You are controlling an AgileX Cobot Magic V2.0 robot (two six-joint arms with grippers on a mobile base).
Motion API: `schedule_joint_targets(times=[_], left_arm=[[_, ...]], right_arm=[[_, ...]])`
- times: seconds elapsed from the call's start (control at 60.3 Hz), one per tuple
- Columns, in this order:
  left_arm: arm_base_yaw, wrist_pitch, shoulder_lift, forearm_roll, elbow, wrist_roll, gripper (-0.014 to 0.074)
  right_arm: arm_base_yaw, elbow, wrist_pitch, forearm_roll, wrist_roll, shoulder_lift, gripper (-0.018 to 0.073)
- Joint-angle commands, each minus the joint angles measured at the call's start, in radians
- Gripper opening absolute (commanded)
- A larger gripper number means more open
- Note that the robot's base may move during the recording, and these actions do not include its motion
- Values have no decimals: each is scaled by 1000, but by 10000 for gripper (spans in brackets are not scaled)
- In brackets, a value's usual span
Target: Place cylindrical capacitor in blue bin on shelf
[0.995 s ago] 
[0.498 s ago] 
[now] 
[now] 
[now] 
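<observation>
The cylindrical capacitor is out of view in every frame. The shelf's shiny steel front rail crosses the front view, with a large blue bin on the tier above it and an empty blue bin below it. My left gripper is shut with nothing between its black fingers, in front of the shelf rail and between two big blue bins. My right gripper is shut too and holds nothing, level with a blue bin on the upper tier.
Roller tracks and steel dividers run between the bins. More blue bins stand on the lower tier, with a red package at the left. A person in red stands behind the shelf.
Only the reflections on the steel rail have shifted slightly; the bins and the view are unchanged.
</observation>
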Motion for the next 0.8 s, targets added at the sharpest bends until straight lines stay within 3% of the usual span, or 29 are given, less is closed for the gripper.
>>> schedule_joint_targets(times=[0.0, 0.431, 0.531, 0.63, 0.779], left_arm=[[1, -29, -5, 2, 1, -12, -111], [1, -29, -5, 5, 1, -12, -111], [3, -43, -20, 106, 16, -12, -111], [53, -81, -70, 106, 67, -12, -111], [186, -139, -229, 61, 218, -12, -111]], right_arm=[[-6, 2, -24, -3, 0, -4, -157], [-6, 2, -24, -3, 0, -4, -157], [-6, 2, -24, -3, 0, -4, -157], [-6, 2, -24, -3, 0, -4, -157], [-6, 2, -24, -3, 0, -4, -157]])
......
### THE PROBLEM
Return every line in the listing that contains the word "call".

### SOLUTION TO THIS TASK
- times: seconds elapsed from the call's start (control at 60.3 Hz), one per tuple
- Joint-angle commands, each minus the joint angles measured at the call's start, in radians

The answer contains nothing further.